Richwine Tells Krikorian: The Problem is "Them"

This afternoon, the American Enterprise Institute held a panel [video and audio will be up later] on Mark Krikorian’s latest book The New Case Against Immigration: Both Legal and Illegal. Krikorian gave his speech, and comments were made by Fred Siegel of the Progressive Policy Institute and Jason Richwine of AEI and was moderated by David Frum.

I arrived twenty minutes late and missed most of Krikorian’s opening remarks where he outlined the basic arguments in his book. This is just as well, as I plan on reviewing the book (which is quite good) at length in the future, and what was really interesting was the Jason Richwine’s response.

Richwine praised Krikorian’s book, but said he disagreed with its opening lines “It’s not the immigrants, it’s us. What’s different about immigration today as opposed to a century ago is not the characteristics of the newcomers, but the characteristics of our society.”

He agreed that our society changed, but made the blunt point that a major difference between today’s immigrants and yesterday’s is that today’s are almost all non-white while the earlier groups were almost all white. He went on to say this is important because whether we like it or not, people are naturally tribal and—to the gasps of many of the audience members—there are serious racial differences in IQ and that having groups with vastly different achievement levels will create more racial strife.

He said that the fact that saying that all European immigrants once thought unassimilable were eventually included into the Melting Pot in no way means that non-white immigrants will also be assimilated.

He pointed to Native Americans, African Americans, and earlier Mexican immigrants as examples of groups that have not assimilated after hundreds of years. He echoed Peter Brimelow by suggesting that Krikorian  is triangulating between the Open Borders crowd and himself.

He ended by making a thought experiment: What if the earlier waves of immigrants had been Pakistanis and Australian Aborigines instead of Italians, Germans, and Irish? Would they have assimilated? In the Q&A, I brought up Pat Buchanan’s comments about Englishmen assimilating more easily than Zulus and asked a corollary question: If our immigrants were coming from Europe, would we have the problems we are having today with Third World immigrants?

Siegel's response to Richwine was that Ayaan Hirsi Ali said she did poorly on IQ tests, and she is so brilliant, that we cannot take the concept seriously.

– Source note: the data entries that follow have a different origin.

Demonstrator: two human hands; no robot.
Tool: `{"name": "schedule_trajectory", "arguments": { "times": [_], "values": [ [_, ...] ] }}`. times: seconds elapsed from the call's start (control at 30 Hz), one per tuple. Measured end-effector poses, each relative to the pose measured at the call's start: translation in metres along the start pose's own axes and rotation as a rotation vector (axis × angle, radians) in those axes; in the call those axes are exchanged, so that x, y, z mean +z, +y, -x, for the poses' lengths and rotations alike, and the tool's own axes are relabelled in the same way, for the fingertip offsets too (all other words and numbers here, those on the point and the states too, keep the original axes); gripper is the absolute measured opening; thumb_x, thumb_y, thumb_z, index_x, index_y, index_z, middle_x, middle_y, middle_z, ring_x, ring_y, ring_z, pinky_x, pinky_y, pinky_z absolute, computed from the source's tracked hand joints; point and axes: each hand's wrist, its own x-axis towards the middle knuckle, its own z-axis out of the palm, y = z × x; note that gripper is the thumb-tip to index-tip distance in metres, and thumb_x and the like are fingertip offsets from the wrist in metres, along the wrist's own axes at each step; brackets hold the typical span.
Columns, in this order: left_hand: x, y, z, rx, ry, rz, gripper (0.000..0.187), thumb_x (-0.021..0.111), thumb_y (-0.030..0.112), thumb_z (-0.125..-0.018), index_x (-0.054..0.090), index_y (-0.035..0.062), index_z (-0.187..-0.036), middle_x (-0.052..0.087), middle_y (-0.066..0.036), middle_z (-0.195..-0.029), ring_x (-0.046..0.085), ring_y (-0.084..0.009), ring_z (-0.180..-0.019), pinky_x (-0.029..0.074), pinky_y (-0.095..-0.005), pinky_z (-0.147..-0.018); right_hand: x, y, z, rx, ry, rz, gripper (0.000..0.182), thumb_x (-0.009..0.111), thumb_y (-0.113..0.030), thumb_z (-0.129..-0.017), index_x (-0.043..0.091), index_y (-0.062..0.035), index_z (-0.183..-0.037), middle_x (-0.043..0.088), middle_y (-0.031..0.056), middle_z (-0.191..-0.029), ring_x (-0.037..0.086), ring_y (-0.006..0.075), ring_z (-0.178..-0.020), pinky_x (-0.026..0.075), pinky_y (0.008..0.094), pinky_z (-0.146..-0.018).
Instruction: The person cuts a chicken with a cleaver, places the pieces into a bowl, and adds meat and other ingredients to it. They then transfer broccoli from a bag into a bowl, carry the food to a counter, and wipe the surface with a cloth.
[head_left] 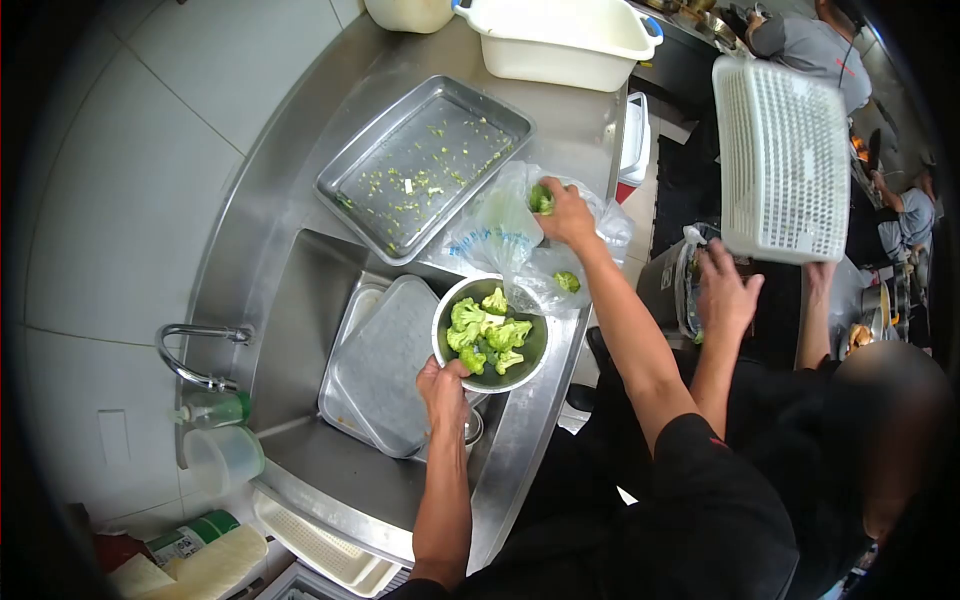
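Observation:
My left hand (443, 386) grips the near rim of a steel bowl (528, 368) that holds several broccoli florets (487, 330). The bowl rests at the edge of the sink (300, 300). My right hand (566, 214) is closed on one broccoli floret (541, 198) at the mouth of a clear plastic bag (490, 232) lying on the steel counter. Another floret (567, 281) shows inside the bag, just beside the bowl.
A steel tray (350, 180) with green scraps lies on the counter, and two more trays (385, 365) sit in the sink. A white tub (560, 45) stands at the far end. A co-worker's hand (725, 290) reaches over a bin; they hold up a white basket (785, 160). A tap (195, 350) stands by the wall.

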Motion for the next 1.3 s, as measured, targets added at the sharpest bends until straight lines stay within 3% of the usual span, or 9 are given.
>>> {"name": "schedule_trajectory", "arguments": {
  "times": [0.23, 0.3, 0.33, 0.47, 0.57, 0.73, 0.97, 1.23, 1.3],
  "values": [
    [0.001, -0.009, -0.006, 0.010, -0.035, -0.008, 0.031, 0.046, -0.012, -0.060, 0.058, -0.0075, -0.088, 0.062, -0.011, -0.079, 0.059, -0.0164, -0.061, 0.049, -0.0253, -0.056, 0.014, -0.033, -0.013, -0.061, 0.055, 0.053, 0.068, 0.066, -0.035, -0.067, 0.039, -0.0244, -0.129, 0.038, 0.0148, -0.129, 0.047, 0.0397, -0.111, 0.046, 0.0489, -0.085],
    [0.001, -0.009, -0.004, 0.033, -0.009, 0.005, 0.022, 0.050, -0.007, -0.061, 0.060, -0.0036, -0.080, 0.061, -0.007, -0.069, 0.052, -0.0099, -0.049, 0.038, -0.0210, -0.042, 0.020, -0.030, -0.013, -0.170, 0.046, 0.122, 0.067, 0.066, -0.037, -0.068, 0.040, -0.0235, -0.128, 0.038, 0.0145, -0.128, 0.047, 0.0397, -0.110, 0.045, 0.0495, -0.085],
    [0.003, -0.008, -0.002, 0.026, 0.011, -0.003, 0.022, 0.050, -0.007, -0.061, 0.060, -0.0033, -0.080, 0.061, -0.007, -0.069, 0.051, -0.0103, -0.049, 0.038, -0.0219, -0.042, 0.022, -0.028, -0.016, -0.275, 0.043, 0.198, 0.065, 0.065, -0.038, -0.068, 0.041, -0.0226, -0.127, 0.039, 0.0143, -0.127, 0.047, 0.0397, -0.109, 0.045, 0.0501, -0.085],
    [0.002, -0.011, -0.004, 0.038, 0.023, -0.023, 0.021, 0.051, -0.006, -0.060, 0.060, -0.0028, -0.079, 0.061, -0.007, -0.069, 0.051, -0.0111, -0.049, 0.038, -0.0232, -0.041, 0.032, -0.020, -0.034, -0.265, 0.003, 0.189, 0.060, 0.066, -0.043, -0.067, 0.047, -0.0212, -0.120, 0.040, 0.0136, -0.123, 0.048, 0.0383, -0.107, 0.044, 0.0517, -0.084],
    [0.000, -0.011, -0.005, 0.006, 0.009, -0.045, 0.032, 0.048, -0.010, -0.059, 0.058, -0.0074, -0.089, 0.062, -0.011, -0.076, 0.057, -0.0151, -0.054, 0.046, -0.0239, -0.047, 0.023, -0.029, -0.011, -0.254, 0.004, 0.041, 0.046, 0.066, -0.039, -0.069, 0.054, -0.0188, -0.109, 0.043, 0.0137, -0.118, 0.049, 0.0371, -0.104, 0.045, 0.0509, -0.081],
    [0.003, -0.010, 0.000, 0.001, -0.004, 0.020, 0.032, 0.049, -0.009, -0.058, 0.058, -0.0067, -0.089, 0.062, -0.010, -0.075, 0.055, -0.0141, -0.052, 0.043, -0.0231, -0.044, 0.048, -0.025, 0.003, -0.235, 0.143, 0.038, 0.024, 0.064, -0.026, -0.072, 0.059, -0.0155, -0.093, 0.047, 0.0140, -0.112, 0.053, 0.0360, -0.096, 0.047, 0.0466, -0.076],
    [0.001, -0.006, 0.006, 0.004, 0.055, 0.029, 0.027, 0.051, -0.008, -0.059, 0.056, -0.0055, -0.085, 0.060, -0.009, -0.070, 0.051, -0.0130, -0.047, 0.037, -0.0231, -0.039, 0.031, -0.037, 0.031, -0.498, 0.272, -0.050, 0.032, 0.069, -0.012, -0.064, 0.057, -0.0151, -0.093, 0.047, 0.0122, -0.114, 0.054, 0.0340, -0.092, 0.049, 0.0439, -0.073],
    [-0.001, -0.005, 0.005, 0.012, 0.040, -0.037, 0.019, 0.051, -0.006, -0.061, 0.057, -0.0053, -0.079, 0.060, -0.010, -0.069, 0.053, -0.0144, -0.048, 0.043, -0.0257, -0.040, 0.047, -0.067, 0.018, -0.324, 0.093, 0.054, 0.042, 0.069, -0.005, -0.062, 0.056, -0.0159, -0.101, 0.040, 0.0127, -0.117, 0.053, 0.0385, -0.092, 0.050, 0.0453, -0.073],
    [-0.001, -0.004, 0.005, 0.016, 0.043, -0.016, 0.018, 0.051, -0.006, -0.061, 0.057, -0.0045, -0.078, 0.059, -0.010, -0.068, 0.053, -0.0140, -0.048, 0.043, -0.0255, -0.040, 0.045, -0.078, 0.017, -0.125, 0.034, 0.172, 0.046, 0.070, -0.005, -0.061, 0.056, -0.0168, -0.104, 0.040, 0.0123, -0.114, 0.053, 0.0378, -0.092, 0.050, 0.0449, -0.073]
  ]
}}
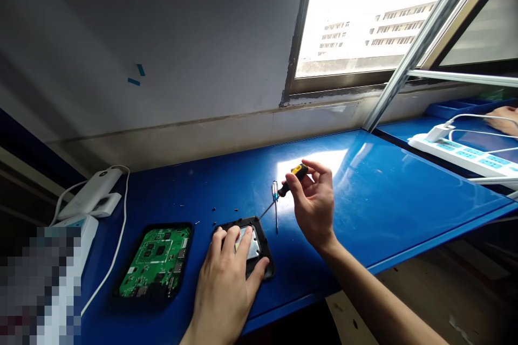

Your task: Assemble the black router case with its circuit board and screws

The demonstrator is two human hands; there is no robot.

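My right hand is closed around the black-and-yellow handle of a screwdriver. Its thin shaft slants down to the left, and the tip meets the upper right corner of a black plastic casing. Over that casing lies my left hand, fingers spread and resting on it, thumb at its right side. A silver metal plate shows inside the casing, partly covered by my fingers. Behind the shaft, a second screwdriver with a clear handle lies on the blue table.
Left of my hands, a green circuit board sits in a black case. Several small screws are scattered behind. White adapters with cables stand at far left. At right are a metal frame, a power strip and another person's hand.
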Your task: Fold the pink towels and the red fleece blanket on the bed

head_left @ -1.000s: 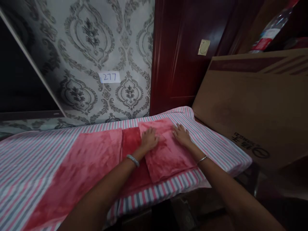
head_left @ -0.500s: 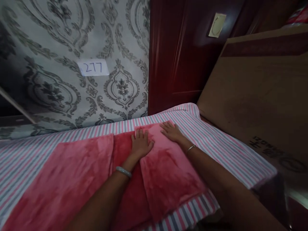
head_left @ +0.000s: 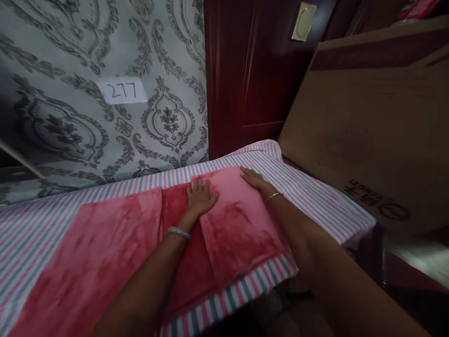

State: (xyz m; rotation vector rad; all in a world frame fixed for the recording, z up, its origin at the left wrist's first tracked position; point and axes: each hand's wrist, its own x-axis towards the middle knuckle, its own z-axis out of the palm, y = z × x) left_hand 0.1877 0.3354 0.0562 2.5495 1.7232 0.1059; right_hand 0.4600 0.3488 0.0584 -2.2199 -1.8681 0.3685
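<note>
A plush pink-red blanket (head_left: 242, 234) lies on a striped cloth (head_left: 315, 201), its left and right parts folded inward with a darker red strip between them. My left hand (head_left: 201, 196) rests flat, fingers spread, on the inner edge of the right folded part. At the far right corner of that part, my right hand (head_left: 253, 179) lies with its fingers stretched over the edge. Neither hand grips the fabric. The near left end of the blanket runs out of the picture, partly behind my left forearm.
A patterned wall with a paper label (head_left: 122, 90) reading 277 rises behind the cloth. Beside it stands a dark red wooden panel (head_left: 242, 70) with a light-coloured plate (head_left: 303, 21). A large cardboard box (head_left: 368, 117) leans close on the right.
My right hand has slid to the outer edge of the folded part, its fingers closer together. My left hand stays on the inner edge. The camera view has shifted slightly.
</note>
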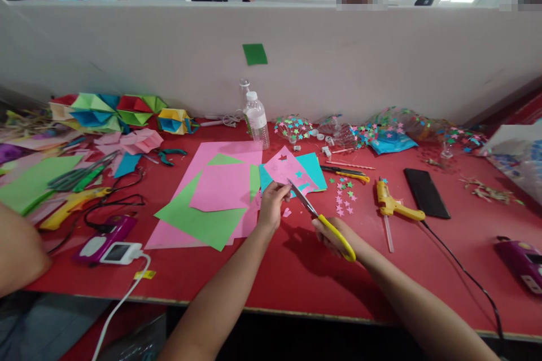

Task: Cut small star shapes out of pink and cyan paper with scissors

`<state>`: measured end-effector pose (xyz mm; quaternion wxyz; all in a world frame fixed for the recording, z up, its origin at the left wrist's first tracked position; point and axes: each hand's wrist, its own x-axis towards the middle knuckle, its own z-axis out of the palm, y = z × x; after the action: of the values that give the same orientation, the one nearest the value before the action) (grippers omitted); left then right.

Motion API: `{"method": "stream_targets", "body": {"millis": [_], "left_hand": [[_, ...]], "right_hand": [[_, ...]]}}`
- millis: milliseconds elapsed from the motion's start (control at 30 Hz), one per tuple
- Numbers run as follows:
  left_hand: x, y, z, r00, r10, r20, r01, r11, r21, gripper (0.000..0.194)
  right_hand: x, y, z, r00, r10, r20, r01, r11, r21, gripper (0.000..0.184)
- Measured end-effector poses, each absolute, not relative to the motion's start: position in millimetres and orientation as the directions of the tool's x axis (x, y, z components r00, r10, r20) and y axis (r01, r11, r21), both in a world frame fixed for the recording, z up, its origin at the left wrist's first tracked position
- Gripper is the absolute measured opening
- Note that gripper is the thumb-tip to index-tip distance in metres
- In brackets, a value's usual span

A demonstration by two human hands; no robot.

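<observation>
My right hand [332,234] grips yellow-handled scissors [311,208], their blades pointing up and left. Beside the blade tips, my left hand [273,203] is closed in a pinch; what is between the fingertips is too small to make out. Just beyond the fingers lies a pink sheet with star-shaped holes [282,168], over blue paper [317,172]. To the right of the blades, small pink and green paper stars [345,197] are scattered. Left of my left hand, a pink sheet [222,186] rests on green paper [212,228] and larger pink paper [169,234].
A yellow glue gun [389,203] and black phone [427,193] lie to the right. Behind stand a clear bottle [257,121] and star-covered plastic pieces [294,128]. Leftward are another glue gun [70,208], a purple power strip [108,237] and a person's arm [19,251].
</observation>
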<state>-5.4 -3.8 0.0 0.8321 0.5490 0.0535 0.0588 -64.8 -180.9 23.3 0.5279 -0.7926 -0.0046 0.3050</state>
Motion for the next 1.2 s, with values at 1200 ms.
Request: {"method": "stream_targets", "body": {"millis": [1200], "left_hand": [[-3.5,0.1,2.2,0.982,0.189,0.012,-0.076,0.334,0.94,0.016]], "right_hand": [[-65.2,-181.5,17.9,0.797,0.394,-0.457,-0.353,-0.31,-0.883,0.058]]}}
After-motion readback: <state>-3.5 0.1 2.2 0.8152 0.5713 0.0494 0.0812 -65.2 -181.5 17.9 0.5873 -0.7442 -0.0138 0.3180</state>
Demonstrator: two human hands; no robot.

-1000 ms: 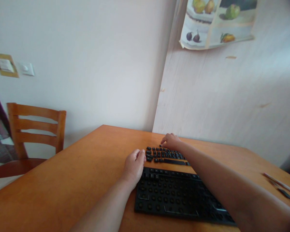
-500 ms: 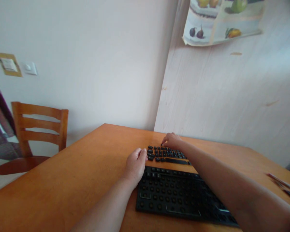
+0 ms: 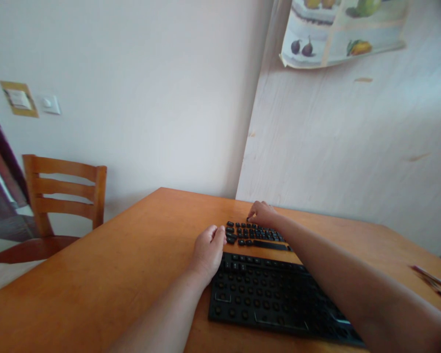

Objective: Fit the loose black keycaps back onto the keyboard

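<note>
A black keyboard point(image 3: 257, 299) lies on the wooden table, most of its keycaps off and the switches bare; several caps remain along its upper left rows. Behind it, loose black keycaps point(image 3: 238, 236) are laid out in rows, with a long spacebar point(image 3: 270, 244) at their near side. My left hand point(image 3: 208, 248) is curled closed beside the keyboard's upper left corner; whatever its fingers may hold is hidden. Reaching over the keyboard, my right hand point(image 3: 262, 213) pinches a small black keycap point(image 3: 247, 219) at the back of the rows. My right forearm covers part of the keyboard.
Long thin tools point(image 3: 435, 282) lie at the table's right side. A wooden chair point(image 3: 66, 189) stands left of the table point(image 3: 132, 264). The wall and a pale board point(image 3: 316, 147) rise behind it, with a fruit painting point(image 3: 316, 34) hanging above.
The view has shifted slightly, so everything sits a little further right. Both hands stay in nearly the same places, the right still at the back row of keycaps.
</note>
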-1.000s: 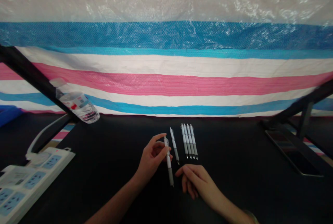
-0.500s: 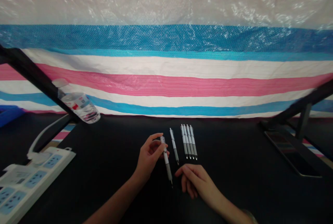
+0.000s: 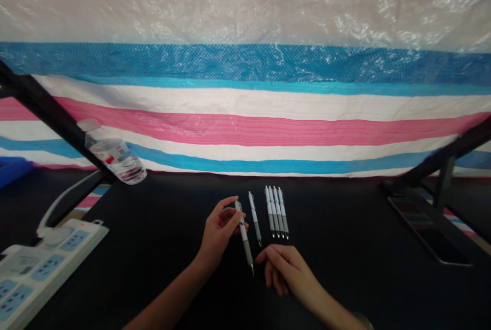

Krikorian made a decent response, which is that the real racial gap in this country has been historically “ black vs. non black” than “white vs. non-whites.” Therefore, he argued that immigrants essentially assimilated by being “non-black” at the expense of African Americans. He responded to my point by saying that while there would not be as many problems with British immigrants, in today’s society they would still set up ethnic grievance lobbies.

Richwine responded that even if the British set up their own lobbies, they would still assimilate because they would reach social and economic parity with the native-borns, which the Zulus wouldn’t. He didn’t express it that way, but it could be said that racial grievances hold little weight when there aren’t racial disparities. There would be these disparities with the Zulus, but there wouldn’t be with the British.

When one questioner called it “offensive” to hold an ethnic based immigration policy, both Krikorian and Richwine said that they did not endorse a policy, but Krikorian said that his immigration policy would have disparate impacts on different races.

He then said he opposes making ethnic based immigration systems on both political and moral grounds. Does this mean that all our immigration laws were immoral until 1965?

I had never heard of Richwine before this speech. It turns out that he is currently finishing his dissertation at Harvard’s Kennedy School of Government on the topic of immigration and IQ. He will then stay on as a research fellow at AEI focusing on “applying the science of mental ability to better inform public policy on a variety of issues, including immigration, race relations, education, and welfare.” Definitely someone we want to keep our eye on.